Citing to Louisiana law, Williams asserts that, in addition to the Jackson v. Virginia standard, the State was required to negate any reasonable probability of misidentifieation. Although Louisiana law has such a requirement when an offender’s identity is at issue, see State v. Barthelemy, 32 So.3d 999, 1015 (La.Ct.App., 2010), “in challenges to state convictions under [§ 2254], only Jackson ... need be satisfied, even if state law would impose a more demanding standard of proof.” West v. Johnson, 92 F.3d *464 1385, 1394 (5th Cir.1996) (internal quotation marks and citation omitted).
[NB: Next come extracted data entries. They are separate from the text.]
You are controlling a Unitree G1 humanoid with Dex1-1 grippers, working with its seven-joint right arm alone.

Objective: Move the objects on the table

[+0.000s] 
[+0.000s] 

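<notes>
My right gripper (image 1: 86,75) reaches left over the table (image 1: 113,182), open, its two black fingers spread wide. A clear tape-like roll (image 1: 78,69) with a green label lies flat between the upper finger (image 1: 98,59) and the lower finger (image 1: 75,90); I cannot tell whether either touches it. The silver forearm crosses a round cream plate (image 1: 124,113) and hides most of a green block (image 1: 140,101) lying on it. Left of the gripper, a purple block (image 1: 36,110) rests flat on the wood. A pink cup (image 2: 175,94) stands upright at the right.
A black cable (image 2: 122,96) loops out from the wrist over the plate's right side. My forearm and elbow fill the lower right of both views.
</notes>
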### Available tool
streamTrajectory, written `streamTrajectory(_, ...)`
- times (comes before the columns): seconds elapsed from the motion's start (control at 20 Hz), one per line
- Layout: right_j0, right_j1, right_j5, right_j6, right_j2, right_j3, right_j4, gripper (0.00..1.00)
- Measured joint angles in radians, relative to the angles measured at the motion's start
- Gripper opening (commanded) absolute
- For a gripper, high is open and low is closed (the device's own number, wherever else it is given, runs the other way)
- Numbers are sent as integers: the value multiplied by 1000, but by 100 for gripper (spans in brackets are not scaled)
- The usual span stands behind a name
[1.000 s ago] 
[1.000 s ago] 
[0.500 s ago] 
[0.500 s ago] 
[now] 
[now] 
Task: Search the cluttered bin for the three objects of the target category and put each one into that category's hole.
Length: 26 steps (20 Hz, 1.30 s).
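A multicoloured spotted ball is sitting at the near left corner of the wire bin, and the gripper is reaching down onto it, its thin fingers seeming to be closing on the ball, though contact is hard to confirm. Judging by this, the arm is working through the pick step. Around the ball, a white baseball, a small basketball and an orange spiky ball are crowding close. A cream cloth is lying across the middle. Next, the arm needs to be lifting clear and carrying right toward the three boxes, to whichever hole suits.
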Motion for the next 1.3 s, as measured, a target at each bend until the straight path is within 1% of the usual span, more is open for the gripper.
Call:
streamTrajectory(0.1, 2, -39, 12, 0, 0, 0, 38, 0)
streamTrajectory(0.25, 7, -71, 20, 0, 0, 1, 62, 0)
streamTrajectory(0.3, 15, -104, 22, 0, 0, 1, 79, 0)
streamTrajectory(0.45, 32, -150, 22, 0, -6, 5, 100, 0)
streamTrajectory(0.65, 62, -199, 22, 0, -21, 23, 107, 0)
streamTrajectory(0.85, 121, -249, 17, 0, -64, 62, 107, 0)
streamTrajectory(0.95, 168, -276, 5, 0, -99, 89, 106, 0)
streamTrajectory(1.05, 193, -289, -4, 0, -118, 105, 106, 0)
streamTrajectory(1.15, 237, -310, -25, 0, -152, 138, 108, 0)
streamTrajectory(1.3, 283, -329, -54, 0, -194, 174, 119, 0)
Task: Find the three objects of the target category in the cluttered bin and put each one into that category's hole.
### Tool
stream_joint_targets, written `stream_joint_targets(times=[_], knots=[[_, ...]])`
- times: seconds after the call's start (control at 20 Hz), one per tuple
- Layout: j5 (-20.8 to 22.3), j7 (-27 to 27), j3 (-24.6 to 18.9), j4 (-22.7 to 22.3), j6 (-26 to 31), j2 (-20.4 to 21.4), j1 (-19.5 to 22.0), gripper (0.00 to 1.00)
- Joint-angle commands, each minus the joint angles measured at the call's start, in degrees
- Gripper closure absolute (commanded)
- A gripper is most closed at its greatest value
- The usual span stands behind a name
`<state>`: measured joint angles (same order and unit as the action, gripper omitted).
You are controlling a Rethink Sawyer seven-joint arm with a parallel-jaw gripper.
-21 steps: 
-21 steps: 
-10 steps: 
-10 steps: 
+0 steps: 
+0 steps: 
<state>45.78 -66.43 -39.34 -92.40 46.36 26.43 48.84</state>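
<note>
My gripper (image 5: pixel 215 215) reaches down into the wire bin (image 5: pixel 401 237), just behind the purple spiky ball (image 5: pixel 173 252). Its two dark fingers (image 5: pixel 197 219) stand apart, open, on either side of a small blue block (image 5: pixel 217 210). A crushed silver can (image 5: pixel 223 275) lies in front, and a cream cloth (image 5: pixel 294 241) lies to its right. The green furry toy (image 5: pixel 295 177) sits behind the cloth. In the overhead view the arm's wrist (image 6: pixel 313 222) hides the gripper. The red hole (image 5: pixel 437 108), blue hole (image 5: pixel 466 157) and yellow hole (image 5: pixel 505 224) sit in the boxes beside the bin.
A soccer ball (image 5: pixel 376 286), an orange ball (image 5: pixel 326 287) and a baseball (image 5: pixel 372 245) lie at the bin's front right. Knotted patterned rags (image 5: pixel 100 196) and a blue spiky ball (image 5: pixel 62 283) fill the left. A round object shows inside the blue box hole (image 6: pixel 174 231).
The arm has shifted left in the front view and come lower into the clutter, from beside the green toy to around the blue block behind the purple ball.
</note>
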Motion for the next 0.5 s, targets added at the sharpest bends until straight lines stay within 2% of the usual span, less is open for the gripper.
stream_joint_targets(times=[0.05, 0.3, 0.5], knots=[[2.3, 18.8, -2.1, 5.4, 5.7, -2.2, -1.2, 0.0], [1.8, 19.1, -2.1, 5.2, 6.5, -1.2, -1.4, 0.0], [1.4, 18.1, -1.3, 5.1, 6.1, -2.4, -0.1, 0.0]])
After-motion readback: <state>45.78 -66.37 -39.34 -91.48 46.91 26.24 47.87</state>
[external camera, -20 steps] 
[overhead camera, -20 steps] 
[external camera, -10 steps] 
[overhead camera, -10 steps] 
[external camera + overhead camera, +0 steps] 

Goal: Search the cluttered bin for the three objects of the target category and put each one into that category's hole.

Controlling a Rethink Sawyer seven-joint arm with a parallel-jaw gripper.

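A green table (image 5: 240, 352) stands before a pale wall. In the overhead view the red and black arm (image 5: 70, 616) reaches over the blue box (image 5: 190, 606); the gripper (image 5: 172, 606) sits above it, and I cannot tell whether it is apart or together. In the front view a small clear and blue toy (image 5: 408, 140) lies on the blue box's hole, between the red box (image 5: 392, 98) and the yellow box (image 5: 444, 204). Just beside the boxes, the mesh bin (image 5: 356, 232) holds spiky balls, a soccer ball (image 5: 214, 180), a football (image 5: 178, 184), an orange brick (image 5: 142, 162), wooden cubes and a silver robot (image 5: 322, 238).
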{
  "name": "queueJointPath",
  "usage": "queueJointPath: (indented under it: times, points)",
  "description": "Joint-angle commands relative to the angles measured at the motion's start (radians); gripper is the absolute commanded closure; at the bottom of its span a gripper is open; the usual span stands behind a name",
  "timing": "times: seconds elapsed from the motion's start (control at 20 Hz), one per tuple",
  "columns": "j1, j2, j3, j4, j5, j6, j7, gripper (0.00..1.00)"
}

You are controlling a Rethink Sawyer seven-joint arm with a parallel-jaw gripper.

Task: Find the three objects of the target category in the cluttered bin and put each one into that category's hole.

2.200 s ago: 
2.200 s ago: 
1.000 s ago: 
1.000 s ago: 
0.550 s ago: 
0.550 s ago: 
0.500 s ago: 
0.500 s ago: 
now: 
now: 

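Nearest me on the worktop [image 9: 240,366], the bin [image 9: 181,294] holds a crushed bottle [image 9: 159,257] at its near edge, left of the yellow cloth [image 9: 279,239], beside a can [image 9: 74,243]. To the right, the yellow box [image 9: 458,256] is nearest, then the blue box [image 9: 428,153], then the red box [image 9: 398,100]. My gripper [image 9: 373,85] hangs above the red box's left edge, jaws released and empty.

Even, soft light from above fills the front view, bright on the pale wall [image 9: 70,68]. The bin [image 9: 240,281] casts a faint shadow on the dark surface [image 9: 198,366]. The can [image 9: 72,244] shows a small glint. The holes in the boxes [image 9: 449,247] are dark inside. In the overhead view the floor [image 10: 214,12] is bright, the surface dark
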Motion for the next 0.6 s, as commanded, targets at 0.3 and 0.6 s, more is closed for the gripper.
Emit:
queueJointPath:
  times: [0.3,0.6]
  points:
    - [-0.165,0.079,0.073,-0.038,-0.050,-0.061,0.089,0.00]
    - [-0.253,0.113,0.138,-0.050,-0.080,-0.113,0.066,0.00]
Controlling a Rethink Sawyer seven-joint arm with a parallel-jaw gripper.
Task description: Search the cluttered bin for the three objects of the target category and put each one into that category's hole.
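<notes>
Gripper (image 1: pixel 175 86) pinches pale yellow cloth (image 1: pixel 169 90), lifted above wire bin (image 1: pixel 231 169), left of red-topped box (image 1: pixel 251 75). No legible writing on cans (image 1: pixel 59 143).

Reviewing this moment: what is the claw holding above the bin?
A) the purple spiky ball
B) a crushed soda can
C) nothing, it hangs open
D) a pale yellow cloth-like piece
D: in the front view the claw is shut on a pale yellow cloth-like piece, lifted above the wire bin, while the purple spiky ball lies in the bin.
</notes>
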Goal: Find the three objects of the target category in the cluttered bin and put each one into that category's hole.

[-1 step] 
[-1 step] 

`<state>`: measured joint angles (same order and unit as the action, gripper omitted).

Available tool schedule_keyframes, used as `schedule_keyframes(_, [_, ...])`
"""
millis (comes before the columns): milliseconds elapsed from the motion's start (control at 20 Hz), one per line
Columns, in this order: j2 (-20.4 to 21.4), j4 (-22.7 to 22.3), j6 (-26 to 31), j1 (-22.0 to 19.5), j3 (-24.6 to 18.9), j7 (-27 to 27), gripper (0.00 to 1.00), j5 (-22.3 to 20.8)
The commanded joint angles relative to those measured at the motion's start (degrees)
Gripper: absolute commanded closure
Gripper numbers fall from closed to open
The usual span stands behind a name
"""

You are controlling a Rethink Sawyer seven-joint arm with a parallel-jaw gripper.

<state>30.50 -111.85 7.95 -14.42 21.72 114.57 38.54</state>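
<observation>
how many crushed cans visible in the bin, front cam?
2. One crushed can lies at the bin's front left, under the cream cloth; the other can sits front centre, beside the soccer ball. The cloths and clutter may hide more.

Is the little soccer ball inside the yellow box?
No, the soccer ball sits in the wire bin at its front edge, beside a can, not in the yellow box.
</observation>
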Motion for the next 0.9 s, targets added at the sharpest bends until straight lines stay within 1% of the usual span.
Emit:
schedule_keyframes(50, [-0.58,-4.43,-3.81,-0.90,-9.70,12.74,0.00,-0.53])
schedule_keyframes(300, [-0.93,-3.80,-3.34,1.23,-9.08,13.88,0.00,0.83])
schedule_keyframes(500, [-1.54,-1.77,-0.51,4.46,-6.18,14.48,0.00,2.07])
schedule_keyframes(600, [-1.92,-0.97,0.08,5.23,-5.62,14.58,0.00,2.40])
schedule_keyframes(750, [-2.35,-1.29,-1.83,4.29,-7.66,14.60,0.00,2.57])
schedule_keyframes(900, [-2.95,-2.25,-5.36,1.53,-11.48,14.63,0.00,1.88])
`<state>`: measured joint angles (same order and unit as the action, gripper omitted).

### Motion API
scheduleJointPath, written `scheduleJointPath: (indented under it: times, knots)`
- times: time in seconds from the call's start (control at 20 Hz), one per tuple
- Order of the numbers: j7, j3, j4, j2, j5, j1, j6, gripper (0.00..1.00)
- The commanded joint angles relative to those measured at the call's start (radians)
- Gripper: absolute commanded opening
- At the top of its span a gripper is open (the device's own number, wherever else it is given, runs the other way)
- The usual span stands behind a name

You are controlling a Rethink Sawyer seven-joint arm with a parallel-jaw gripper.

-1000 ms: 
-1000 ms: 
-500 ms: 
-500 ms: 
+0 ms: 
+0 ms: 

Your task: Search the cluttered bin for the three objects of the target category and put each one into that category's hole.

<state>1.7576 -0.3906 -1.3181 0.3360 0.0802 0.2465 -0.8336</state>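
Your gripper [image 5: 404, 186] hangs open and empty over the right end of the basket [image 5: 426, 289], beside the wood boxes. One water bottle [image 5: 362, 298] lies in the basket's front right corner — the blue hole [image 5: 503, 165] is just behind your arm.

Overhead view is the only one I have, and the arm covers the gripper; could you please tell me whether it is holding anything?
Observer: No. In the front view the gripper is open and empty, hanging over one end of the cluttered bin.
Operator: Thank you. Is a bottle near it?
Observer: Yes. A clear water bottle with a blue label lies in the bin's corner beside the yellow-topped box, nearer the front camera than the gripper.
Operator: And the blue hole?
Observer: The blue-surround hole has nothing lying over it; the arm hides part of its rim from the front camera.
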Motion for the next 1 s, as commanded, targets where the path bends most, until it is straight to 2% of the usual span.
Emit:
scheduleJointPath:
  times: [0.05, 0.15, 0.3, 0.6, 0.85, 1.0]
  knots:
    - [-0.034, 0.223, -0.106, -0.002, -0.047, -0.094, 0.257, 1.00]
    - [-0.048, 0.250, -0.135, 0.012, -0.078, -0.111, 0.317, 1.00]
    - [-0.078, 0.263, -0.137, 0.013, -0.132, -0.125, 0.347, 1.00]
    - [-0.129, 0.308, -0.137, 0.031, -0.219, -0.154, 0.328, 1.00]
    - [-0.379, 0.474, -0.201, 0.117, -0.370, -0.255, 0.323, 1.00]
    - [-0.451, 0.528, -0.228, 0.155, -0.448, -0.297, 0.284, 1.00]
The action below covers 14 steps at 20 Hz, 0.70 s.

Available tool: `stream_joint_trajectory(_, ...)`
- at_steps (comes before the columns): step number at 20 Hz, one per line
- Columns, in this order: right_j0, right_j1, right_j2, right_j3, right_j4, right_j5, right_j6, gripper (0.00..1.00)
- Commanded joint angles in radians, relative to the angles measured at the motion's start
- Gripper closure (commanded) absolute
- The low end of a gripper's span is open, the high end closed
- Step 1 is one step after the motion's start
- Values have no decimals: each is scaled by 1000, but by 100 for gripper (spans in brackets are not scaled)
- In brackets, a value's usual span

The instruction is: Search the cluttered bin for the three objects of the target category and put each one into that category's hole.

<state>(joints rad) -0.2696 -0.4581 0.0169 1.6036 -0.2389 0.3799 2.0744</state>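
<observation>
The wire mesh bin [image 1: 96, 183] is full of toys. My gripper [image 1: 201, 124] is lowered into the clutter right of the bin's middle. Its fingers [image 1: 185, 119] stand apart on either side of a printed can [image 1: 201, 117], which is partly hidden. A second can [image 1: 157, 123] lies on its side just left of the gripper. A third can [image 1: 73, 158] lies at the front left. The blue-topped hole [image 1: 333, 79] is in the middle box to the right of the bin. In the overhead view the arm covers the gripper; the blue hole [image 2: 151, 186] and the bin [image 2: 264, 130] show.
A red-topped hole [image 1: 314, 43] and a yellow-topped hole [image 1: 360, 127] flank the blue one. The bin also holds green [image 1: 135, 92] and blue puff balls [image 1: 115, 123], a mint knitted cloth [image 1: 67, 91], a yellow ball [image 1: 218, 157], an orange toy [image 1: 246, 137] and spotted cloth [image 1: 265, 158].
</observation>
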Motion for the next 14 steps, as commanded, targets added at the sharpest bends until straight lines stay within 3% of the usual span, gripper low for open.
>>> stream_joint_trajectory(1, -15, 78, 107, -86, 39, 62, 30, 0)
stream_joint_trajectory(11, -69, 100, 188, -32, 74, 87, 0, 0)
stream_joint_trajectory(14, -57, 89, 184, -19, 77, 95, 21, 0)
The second claim presented by Williams is that the state court erred in finding that the photographic lineup shown to Santiago was not unduly suggestive and did not prejudice his defense. After reviewing the hearing on the motion to suppress the identification and the actual photographic lineup, the state court considered the relevant factors and determined that there was no substantial likelihood of misidentifi-cation. See Manson v. Brathwaite, 432 U.S. 98, 114, 97 S.Ct. 2243, 53 L.Ed.2d 140 (1977). Our review of the record, including the photographic lineup, supports this determination. See Richter, 131 S.Ct. at 786-87.
Finally, Williams claims that his trial counsel was ineffective in failing to impeach the testimony of Santiago and Officer Glapion based on alleged inconsistencies in their statements and their testimony. The state court properly applied the analysis announced in Strickland v. Washington, 466 U.S. 668, 687, 104 S.Ct. 2052, 80 L.Ed.2d 674 (1984), in determining that Williams had not shown deficient performance or prejudice. A state court’s ruling on a claim of ineffective assistance of counsel is entitled to high deference. Richter, 131 S.Ct. at 788. The’ record supports the state court’s determination that Williams’s trial counsel was not ineffective in his cross-examination of Santiago and Glapion and that his representation did not prejudice Williams. Rather, the record supports the state court’s determination that he was convicted in light of the victim’s compelling positive identification testimony.
Williams has failed to show that the state court’s denial of his claims involved an unreasonable application of clearly established federal law or resulted in a decision that was based on an unreasonable determination of the facts in light of the evidence presented at trial. See Richter, 131 S.Ct. at 786-87. The denial of his habeas corpus petition is AFFIRMED.
Pursuant to 5th Cir. R. 47.5, the court has determined that this opinion should not be published and is not precedent except under the limited circumstances set forth in 5th Cir. R. 47.5.4.